We used a multivariate linear regression model to make estimates for the seven jurisdictions that lacked PRAMS or similar data on the intention status of births: Arizona, District of Columbia, Indiana, Kansas, Nevada, New Hampshire and South Dakota. In the model, each state with data represented an observation. The dependent variable was the state’s unintended pregnancy rate. We included as independent variables several demographic characteristics known to be associated with unintended pregnancy rates: age,11 race and ethnicity,11 marital status30 and poverty status.48 Because this was a state-level, rather than individual-level, model, some characteristics required multiple measures. For example, race and ethnicity were entered as three variables: proportion of women aged 15–44 who were non-Hispanic white, proportion who were non-Hispanic black and proportion who were Hispanic (other racial and ethnic groups were omitted to prevent overspecification). Finally, we included the state’s overall pregnancy rate as a key independent variable. Marital status did not contribute significantly to the model; after we removed it, the final model explained 92% of the variance in rates. (We used the same model to predict the intended pregnancy rates for these states; that model explained 86% of the variance.)
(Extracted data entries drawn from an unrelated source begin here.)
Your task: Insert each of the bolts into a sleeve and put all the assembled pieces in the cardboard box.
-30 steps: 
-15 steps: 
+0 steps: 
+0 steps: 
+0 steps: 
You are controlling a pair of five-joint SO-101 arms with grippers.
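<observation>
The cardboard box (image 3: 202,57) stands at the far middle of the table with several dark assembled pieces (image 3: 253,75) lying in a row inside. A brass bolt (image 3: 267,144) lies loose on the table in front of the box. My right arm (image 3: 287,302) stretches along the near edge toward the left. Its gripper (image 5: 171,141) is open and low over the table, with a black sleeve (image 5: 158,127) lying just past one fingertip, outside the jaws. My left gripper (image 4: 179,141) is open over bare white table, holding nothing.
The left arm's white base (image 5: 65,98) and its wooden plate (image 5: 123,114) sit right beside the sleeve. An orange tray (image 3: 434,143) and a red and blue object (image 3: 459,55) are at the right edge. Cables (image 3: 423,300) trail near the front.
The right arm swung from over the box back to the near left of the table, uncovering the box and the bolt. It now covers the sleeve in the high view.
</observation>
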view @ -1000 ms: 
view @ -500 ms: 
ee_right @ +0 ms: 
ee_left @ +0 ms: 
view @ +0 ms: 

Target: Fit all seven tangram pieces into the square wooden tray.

To test the accuracy of the model, we used additional regression models to predict the unintended pregnancy rate for each of the 44 states with PRAMS or similar data. In 44 separate regressions, one state was omitted and data from the other 43 states were used to predict the unintended pregnancy rate of the omitted state. We then compared each model’s predictions with the actual rate. Twenty-three of the 44 predicted rates (52%) were within 2.0 points of the actual rate, and 41 (93%) were within 5.0 points. The largest differences between a predicted value and an actual value were 8.4 rate points, in Idaho, and 8.8 rate points, in Wyoming (see appendix for additional tests).

In light of the accuracy of these results and the high proportion of variance explained by our model, we used the model to predict rates for the seven jurisdictions without PRAMS or similar data. We applied each predicted rate to the number of women aged 15–44 in the state to estimate the number of unintended pregnancies and the proportion of pregnancies that were unintended. In addition, we calculated the number of unintended pregnancies ending in birth for these states by subtracting the number of unintended pregnancies ending in abortion or fetal loss from the predicted total number of unintended pregnancies. (We estimated the number of unintended pregnancies ending in fetal loss for these states by assuming that the proportion of all fetal losses that resulted from unintended conceptions was the same as the ratio of unintended pregnancies to all pregnancies.)

RESULTS

Numbers and Rates of Unintended Pregnancy

Not surprisingly, states with the largest populations of women aged 15–44 had the greatest numbers of unintended pregnancies in 2006 (Table 1). The median state unintended pregnancy rate was 51 per 1,000 women aged 15–44, and most rates fell within a range of 40–65. The lowest rate was in New Hampshire (36), followed by Maine, North Dakota, Vermont and West Virginia (37–39); the highest was in Mississippi (69), followed by California, Delaware, the District of Columbia, Hawaii and Nevada (66–67).

Intended pregnancy rates also varied, but states with high unintended pregnancy rates did not necessarily have high intended pregnancy rates. For example, Delaware had one of the highest unintended pregnancy rates (66 per 1,000 women) but a relatively low intended rate (45). New Hampshire’s unintended and intended pregnancy rates were both low (36 and 42, respectively), while Nevada’s were both high (66 and 60, respectively). And in Utah and Idaho, unintended pregnancy rates were low (45 and 43), but intended pregnancy rates were unusually high (74 and 65).

In 2006, the median proportion of pregnancies that were unintended was 53%. In 29 states and the District of Columbia, more than half of pregnancies were unintended; in the remainder, 38–50% were unintended. Nearly two-thirds of pregnancies in Mississippi were unintended, while only about two in five of those in Utah and Idaho were.

In general, unintended pregnancy rates were relatively high in states with large urban populations, such as California, New York, New Jersey, Maryland and Delaware, and in southern and southwestern states (Figure 1).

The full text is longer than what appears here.